== Segment start ==
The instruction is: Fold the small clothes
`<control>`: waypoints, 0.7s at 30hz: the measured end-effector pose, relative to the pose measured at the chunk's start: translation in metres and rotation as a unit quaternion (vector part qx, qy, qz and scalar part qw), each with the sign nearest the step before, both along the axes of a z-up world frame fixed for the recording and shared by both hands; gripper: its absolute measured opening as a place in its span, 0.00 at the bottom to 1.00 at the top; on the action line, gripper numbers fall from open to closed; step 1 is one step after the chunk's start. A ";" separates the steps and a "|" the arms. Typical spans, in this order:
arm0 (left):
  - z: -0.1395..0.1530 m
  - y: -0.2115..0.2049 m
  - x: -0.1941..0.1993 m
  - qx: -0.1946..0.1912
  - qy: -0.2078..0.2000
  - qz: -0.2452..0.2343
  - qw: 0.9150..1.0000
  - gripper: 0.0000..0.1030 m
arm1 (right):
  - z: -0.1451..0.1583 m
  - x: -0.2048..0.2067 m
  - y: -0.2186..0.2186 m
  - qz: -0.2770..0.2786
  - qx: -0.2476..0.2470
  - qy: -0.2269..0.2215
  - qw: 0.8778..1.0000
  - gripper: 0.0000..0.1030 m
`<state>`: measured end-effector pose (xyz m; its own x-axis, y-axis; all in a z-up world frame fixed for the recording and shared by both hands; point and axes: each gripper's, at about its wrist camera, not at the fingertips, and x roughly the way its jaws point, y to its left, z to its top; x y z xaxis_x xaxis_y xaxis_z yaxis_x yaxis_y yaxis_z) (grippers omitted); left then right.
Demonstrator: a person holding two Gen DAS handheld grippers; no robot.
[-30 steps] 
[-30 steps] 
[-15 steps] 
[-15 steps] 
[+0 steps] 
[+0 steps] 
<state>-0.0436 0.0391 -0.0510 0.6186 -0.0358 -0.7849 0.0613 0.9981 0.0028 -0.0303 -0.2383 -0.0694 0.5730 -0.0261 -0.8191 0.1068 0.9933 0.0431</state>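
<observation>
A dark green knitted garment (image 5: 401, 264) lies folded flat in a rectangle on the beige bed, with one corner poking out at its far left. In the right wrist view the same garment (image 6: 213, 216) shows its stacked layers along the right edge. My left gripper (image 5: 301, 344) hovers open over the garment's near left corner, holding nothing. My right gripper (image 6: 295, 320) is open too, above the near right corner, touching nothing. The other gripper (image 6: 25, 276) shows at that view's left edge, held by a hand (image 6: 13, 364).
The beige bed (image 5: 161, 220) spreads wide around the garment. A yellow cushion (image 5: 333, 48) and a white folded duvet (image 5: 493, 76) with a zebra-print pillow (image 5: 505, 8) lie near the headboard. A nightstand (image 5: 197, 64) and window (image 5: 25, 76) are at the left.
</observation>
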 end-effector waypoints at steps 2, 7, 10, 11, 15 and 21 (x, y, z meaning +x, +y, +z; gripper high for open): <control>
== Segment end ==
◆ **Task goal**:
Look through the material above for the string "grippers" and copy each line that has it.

◆ **Result below**:
`<state>`: measured end-effector pose (xyz m; its own x-axis, y-axis; all in a z-up world frame fixed for the recording and shared by both hands; point and axes: each gripper's, at about its wrist camera, not at the fingertips, and x roughly the way its jaws point, y to its left, z to its top; x y z xaxis_x xaxis_y xaxis_z yaxis_x yaxis_y yaxis_z) (grippers omitted); left then right.
Demonstrator: a person holding two Gen DAS handheld grippers; no robot.

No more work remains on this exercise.